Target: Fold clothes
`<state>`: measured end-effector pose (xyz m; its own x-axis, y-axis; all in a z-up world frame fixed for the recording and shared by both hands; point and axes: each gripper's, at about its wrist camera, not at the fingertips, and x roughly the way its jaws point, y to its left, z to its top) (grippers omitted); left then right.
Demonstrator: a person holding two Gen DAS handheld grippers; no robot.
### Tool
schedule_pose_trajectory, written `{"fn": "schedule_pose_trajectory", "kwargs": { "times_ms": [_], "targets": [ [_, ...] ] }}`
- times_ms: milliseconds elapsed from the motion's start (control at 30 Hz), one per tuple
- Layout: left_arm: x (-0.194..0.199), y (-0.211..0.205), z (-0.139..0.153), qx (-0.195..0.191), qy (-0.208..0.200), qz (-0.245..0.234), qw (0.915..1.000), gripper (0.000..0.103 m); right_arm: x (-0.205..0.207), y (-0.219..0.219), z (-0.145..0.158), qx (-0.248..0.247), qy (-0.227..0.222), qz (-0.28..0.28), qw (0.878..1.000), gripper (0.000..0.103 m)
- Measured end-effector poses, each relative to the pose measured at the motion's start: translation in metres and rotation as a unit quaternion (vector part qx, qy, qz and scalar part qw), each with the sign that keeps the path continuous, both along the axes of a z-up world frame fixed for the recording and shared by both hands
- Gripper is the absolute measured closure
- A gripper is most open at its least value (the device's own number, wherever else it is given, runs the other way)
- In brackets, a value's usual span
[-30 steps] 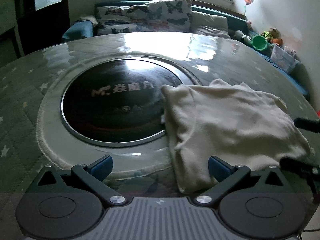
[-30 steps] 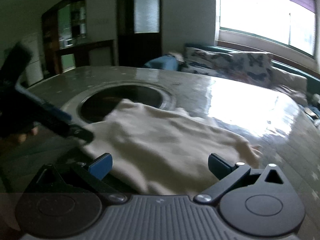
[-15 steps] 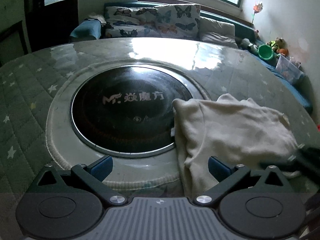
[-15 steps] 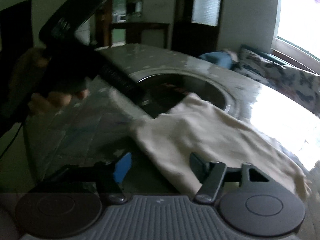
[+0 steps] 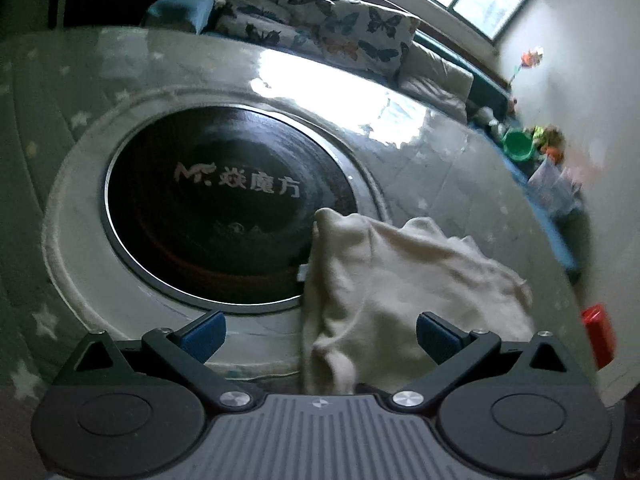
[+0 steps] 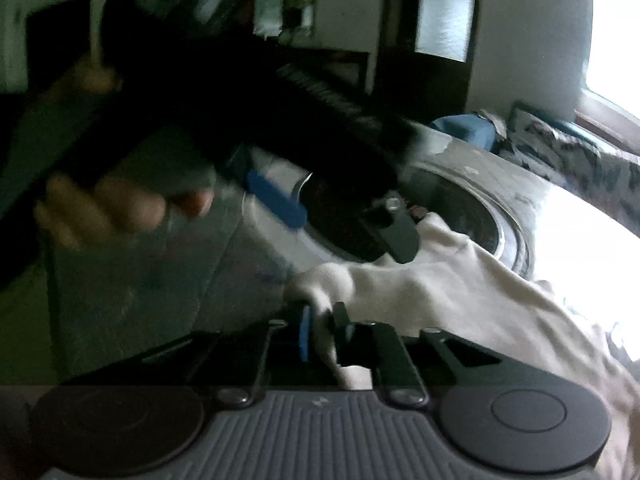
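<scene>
Now, the cream garment [image 5: 404, 292] lies in a loose fold on the round worktop [image 5: 448, 160], on its near right part, with the left edge draped over the rim of the black glass disc [image 5: 224, 208] set in the worktop's middle. Its long axis seems to run from the near edge away toward the worktop's far right edge, though the wrinkles make that hard to judge. The left gripper [image 5: 318, 326] hangs just above the near end of the cloth, fingers [image 5: 202, 330] spread wide, nothing between them. Over on the right wrist view, the right gripper [image 6: 320, 330] has its fingers [image 6: 305, 336] drawn narrow, pinching a bunched corner of the garment at the near edge. The left gripper's dark body crosses above. Butterfly cushions [image 5: 320, 28] sit beyond the far edge.
</scene>
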<state>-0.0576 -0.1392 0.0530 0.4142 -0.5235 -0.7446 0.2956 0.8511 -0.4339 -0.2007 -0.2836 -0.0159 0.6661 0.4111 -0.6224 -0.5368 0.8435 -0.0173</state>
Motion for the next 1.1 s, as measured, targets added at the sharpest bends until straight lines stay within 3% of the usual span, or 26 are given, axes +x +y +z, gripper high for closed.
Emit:
{"fn": "schedule_pose_trajectory", "kwargs": {
  "times_ms": [200,400,600,867,933,967,1033,1100],
  "targets": [
    [0.007,0.003,-0.010,-0.081,0.051,0.026,0.9951,0.000,-0.004,-0.031,0.019,0.092,0.006,-0.040,0.995,0.097],
    [0.015,0.000,-0.028,-0.165,0.120,0.039,0.9782,0.000,-0.008,-0.047,0.031,0.133,-0.002,-0.057,0.989,0.098],
    [0.026,-0.013,-0.031,-0.184,0.129,0.034,0.9738,0.002,-0.017,-0.058,0.035,0.151,-0.006,-0.058,0.987,0.098],
    [0.032,-0.019,-0.038,-0.190,0.130,0.013,0.9730,0.030,-0.016,-0.066,0.035,0.163,-0.014,-0.047,0.985,0.098],
    [0.033,-0.020,-0.039,-0.184,0.131,0.010,0.9741,0.049,-0.019,-0.067,0.034,0.160,-0.012,-0.047,0.986,0.098],
    [0.034,-0.021,-0.041,-0.180,0.133,0.009,0.9746,0.053,-0.021,-0.069,0.033,0.161,-0.009,-0.049,0.986,0.097],
    [0.032,-0.020,-0.042,-0.174,0.128,0.010,0.9763,0.062,-0.025,-0.072,0.032,0.162,-0.003,-0.052,0.985,0.091],
    [0.032,-0.019,-0.042,-0.170,0.123,0.009,0.9777,0.065,-0.028,-0.079,0.031,0.161,-0.006,-0.065,0.985,0.079]
  ]
}}
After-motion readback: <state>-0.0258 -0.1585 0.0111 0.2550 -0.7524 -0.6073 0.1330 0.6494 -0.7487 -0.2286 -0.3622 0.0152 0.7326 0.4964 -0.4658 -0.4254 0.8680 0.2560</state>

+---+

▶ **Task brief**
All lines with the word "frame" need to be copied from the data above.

▶ **The answer**
`<state>`: measured end-effector pose (xyz m; its own x-axis, y-axis; all in a z-up world frame fixed for the recording and shared by both hands; point and axes: each gripper's, at about its wrist camera, not at the fingertips, and x roughly the way its jaws point, y to its left, z to its top) (grippers omitted); left then right.
- Measured end-effector poses, each relative to the pose measured at the motion's start: translation in metres and rotation as a unit quaternion (vector part qx, qy, qz and scalar part qw), each with the sign that keeps the path continuous, both along the axes of a z-up world frame fixed for the recording and shared by both hands

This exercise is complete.